One side of the tread had slid down on the stringer, so on that side, the tread was now unacceptably low. I was able to fix that by inserting another shim under the tread on that side. But the nose of the tread on that side was still sticking out a half-inch or so more than it should.
Without figuring out what to do next, I stopped for lunch and a nap. I got up feeling really bad about my error and spent the rest of the afternoon splitting wood and stacking it, pondering my limited options all the while.
I was still stewing about it while I put away all the tools and cleaned the cabin up. I went to bed that evening resigned to just living with the error and explaining it to anyone who noticed the misalignment, or who read about it in this journal entry. I didn't feel good about it.

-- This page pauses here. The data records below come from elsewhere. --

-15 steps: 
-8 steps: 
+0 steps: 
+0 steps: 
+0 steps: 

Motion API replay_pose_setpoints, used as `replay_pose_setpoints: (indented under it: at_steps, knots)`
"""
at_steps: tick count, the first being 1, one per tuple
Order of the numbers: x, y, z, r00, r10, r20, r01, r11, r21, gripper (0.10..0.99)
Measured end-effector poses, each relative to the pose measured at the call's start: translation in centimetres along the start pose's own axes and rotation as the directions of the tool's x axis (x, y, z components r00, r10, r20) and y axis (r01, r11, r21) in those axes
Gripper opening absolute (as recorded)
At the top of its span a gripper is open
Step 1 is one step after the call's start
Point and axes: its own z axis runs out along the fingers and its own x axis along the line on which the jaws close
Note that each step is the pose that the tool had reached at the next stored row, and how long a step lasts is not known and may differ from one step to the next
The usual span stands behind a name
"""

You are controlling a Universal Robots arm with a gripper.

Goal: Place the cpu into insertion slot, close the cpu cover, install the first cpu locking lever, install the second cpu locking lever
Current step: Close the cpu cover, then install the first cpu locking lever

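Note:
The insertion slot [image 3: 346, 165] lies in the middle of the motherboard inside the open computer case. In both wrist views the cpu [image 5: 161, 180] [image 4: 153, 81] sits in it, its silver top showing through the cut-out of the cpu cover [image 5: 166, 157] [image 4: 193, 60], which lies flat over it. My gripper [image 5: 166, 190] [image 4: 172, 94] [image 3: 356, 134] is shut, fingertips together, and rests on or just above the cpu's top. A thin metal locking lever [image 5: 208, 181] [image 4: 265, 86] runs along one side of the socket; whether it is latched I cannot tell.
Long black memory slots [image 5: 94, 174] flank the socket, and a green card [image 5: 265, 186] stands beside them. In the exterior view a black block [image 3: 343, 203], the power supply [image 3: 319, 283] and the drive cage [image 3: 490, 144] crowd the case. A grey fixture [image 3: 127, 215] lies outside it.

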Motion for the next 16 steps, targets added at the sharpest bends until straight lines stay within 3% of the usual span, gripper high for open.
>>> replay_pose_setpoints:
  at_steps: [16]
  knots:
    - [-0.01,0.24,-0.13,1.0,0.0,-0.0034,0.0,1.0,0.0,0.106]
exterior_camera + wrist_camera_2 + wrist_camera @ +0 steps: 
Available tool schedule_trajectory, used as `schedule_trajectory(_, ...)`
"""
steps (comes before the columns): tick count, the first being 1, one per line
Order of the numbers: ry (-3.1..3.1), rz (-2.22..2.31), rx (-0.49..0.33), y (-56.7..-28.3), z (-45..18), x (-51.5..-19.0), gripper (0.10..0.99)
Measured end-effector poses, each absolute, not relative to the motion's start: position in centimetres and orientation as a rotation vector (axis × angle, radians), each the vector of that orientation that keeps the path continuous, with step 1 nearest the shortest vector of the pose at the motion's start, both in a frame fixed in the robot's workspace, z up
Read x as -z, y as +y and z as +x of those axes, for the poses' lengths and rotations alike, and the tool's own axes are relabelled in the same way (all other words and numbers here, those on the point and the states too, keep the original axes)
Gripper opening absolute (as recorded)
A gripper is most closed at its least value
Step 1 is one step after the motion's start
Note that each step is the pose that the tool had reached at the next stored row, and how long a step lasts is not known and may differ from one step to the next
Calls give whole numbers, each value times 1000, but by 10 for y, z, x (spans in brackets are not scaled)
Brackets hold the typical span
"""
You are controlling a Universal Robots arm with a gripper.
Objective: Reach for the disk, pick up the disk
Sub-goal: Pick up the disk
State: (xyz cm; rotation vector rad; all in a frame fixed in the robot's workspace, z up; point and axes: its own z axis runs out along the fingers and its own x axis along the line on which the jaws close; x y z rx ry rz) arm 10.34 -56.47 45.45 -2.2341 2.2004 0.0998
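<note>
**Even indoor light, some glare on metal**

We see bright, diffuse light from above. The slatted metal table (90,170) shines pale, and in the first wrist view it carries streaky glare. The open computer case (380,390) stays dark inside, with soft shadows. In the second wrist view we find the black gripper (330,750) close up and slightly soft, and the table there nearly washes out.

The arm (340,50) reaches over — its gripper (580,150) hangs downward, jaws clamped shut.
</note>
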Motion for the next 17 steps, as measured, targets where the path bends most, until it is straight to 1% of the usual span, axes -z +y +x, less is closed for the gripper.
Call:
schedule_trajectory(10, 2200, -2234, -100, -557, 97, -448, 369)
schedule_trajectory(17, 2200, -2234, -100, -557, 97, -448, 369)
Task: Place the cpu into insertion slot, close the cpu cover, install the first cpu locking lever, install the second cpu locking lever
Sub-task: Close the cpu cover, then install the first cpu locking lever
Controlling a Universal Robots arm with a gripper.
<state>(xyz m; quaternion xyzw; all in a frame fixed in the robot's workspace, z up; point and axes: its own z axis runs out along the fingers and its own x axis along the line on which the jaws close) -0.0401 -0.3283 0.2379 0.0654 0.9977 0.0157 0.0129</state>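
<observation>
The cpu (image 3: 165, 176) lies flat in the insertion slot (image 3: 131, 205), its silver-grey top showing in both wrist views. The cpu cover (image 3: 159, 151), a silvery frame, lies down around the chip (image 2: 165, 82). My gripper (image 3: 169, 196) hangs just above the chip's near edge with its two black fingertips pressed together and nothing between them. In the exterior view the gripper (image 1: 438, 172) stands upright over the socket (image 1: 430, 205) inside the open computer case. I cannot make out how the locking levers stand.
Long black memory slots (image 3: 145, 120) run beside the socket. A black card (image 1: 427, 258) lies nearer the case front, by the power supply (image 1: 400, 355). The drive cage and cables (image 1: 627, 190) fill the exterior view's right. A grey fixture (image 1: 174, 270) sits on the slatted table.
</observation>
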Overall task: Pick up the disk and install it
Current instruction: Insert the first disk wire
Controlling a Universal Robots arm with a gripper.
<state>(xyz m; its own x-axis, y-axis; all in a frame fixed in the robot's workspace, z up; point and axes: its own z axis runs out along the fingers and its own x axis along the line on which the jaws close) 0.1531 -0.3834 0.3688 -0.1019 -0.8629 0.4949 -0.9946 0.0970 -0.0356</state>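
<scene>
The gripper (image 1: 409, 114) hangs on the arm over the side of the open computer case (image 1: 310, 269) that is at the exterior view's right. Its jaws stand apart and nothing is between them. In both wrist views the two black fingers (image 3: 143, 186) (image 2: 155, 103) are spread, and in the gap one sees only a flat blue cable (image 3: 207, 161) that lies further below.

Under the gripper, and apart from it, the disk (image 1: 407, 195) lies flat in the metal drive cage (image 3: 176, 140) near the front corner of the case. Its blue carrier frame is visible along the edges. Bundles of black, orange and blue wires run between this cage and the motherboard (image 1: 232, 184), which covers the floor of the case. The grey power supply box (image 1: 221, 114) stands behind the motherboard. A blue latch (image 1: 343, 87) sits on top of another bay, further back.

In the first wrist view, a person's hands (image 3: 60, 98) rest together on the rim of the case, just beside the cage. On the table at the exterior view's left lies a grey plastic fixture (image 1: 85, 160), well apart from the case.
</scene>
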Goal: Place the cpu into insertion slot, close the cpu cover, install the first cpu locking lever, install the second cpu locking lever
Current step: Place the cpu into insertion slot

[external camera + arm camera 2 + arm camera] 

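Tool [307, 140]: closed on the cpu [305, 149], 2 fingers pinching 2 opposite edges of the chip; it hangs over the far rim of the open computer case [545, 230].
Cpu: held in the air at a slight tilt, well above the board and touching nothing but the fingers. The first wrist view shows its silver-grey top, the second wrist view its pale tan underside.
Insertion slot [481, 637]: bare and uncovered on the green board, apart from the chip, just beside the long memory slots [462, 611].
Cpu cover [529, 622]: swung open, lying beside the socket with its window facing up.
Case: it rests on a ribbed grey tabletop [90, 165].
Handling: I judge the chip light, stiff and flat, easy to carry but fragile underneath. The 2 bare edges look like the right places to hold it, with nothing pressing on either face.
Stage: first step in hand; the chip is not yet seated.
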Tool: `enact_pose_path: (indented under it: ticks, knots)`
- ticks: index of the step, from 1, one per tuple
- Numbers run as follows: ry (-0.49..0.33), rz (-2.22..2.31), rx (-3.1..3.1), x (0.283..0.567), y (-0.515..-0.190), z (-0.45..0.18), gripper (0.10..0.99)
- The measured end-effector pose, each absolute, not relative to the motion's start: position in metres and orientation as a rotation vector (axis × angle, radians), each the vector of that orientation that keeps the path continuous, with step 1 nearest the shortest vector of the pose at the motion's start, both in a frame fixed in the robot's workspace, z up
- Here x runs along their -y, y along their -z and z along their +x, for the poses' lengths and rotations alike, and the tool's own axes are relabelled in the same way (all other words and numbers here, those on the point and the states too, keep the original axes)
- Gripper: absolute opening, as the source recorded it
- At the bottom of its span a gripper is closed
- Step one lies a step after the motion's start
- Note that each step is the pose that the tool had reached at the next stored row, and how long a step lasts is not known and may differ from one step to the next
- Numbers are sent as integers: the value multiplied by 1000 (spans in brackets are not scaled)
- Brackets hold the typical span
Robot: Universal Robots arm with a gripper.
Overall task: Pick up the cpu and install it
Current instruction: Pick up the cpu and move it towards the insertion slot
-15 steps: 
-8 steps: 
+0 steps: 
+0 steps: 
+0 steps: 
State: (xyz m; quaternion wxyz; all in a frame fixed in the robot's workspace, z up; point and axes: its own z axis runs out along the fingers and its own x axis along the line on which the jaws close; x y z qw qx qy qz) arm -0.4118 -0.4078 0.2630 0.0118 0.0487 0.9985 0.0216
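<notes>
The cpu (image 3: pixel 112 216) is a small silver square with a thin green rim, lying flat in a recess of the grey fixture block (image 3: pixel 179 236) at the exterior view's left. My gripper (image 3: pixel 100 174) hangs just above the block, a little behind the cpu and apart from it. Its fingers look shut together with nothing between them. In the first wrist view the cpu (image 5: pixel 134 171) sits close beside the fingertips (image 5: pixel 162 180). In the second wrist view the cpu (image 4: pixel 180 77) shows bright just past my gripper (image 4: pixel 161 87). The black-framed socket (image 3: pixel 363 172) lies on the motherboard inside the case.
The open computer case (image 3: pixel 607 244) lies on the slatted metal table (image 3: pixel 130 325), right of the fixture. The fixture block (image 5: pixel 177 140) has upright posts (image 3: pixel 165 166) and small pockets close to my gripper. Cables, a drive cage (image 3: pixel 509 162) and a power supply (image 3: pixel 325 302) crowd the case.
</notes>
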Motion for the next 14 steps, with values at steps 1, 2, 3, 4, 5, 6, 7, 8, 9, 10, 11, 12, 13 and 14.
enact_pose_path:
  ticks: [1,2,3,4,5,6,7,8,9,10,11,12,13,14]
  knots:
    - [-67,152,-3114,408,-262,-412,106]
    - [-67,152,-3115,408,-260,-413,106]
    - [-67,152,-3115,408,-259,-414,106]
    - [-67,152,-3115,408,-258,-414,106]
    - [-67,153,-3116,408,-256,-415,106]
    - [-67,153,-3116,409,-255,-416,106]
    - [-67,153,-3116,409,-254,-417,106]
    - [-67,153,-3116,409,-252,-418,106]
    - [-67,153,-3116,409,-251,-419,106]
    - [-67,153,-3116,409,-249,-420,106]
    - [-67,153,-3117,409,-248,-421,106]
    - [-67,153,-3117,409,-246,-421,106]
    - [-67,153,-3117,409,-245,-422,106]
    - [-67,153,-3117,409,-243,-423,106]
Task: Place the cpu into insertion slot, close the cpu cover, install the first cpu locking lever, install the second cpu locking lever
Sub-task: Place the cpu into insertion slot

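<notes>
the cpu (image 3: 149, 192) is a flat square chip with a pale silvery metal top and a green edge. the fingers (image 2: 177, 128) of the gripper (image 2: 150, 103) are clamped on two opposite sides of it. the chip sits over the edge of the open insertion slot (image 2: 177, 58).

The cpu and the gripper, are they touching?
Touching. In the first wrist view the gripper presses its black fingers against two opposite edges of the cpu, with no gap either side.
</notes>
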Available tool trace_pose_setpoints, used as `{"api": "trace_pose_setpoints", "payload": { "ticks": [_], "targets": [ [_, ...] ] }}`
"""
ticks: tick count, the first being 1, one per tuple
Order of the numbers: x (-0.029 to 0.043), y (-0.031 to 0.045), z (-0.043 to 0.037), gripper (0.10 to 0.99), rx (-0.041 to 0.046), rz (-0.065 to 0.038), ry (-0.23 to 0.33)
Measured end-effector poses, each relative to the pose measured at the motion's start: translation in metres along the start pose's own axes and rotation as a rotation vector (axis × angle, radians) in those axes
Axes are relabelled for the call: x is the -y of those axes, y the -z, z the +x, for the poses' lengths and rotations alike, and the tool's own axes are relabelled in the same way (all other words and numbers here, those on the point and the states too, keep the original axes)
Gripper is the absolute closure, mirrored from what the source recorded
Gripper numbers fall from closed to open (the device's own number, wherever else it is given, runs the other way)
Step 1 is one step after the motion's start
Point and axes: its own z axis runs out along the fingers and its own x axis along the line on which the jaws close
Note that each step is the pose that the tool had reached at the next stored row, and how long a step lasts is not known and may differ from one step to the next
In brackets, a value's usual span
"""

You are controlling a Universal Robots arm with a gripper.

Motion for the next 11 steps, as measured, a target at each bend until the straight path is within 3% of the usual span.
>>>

On Sunday morning, I felt a little better about the situation. I latched on to the saying that the perfect is the enemy of the good, and I decided that the tread was good in spite of not being perfect. None of the rest of the cabin is perfect either.
After breakfast, I turned my attention to the next phase of the project, and that is to install the two newel posts in the tread. That will be a fun challenge and I was optimistic that I could do the job without screwing it up. Even if I did, the newel posts are a couple feet longer than they will finally be, so I can screw up a tenon or two and still have plenty of post left.
Since the mortise holes were already bored into the tread, and the tread was now locked in place, the question was how close to being plumb were those holes. I used a bubble level held against a yardstick with the bottom of the yardstick down into one of the holes to figure it out. By keeping the yardstick against the inside of the hole and centering the bubble, I could see how far out of plumb the hole is and which way it is leaning away from vertical.
On the hole I started with, the hole was 1/4" out of plumb in the four inches of the tread thickness. My plan was to angle the tenon by that amount when I fabricated it. To do that, I first found the center of the post, which is about 5 inches in diameter and marked it on the bottom of the post. The mortise hole is 3 inches in diameter, so there will be a roughly one-inch shoulder on the post above the tenon.
The plan is to have the tenon centered at the shoulder but 1/4" off at the end. So, I made a mark 1/4" off from the center mark I had found and used that as the center for a compass which I used to make a 3" circle on the bottom of the post.
I used a couple sheets of paper towel wrapped around the post as a gauge for the shoulder cut. I drew a line around where the shoulder cut should be made and then used a hand saw to cut a kerf 7/8" deep all around the line. Then with a 16 oz. hammer and a wide chisel, I removed big chunks of wood to rough out the tenon by chiseling from the end of the post toward the kerf. I stayed a quarter inch or so away from the circle on the bottom of the post.
Then I used a drawknife to take wood off the end of the post all the way down to the circle, and then I brought the post over to the tread to try the first fit.
As expected, it didn't go into the hole at all. I brought it back, and with the drawknife again, I cut away all of the sharpie mark of the circle, so no black was visible. Then I tried it again and it just barely entered the hole.
From then on, I kept cutting a little more, and trying the fit. I kept rubbing a pencil around the rim of the hole so that it would mark the tenon to show where wood needed to come off. By working this way, I got the tenon to enter the hole about an inch and a half before it was time to stop for lunch and then go home. I took a picture of the post stuck in the hole and then left for home at 12:30.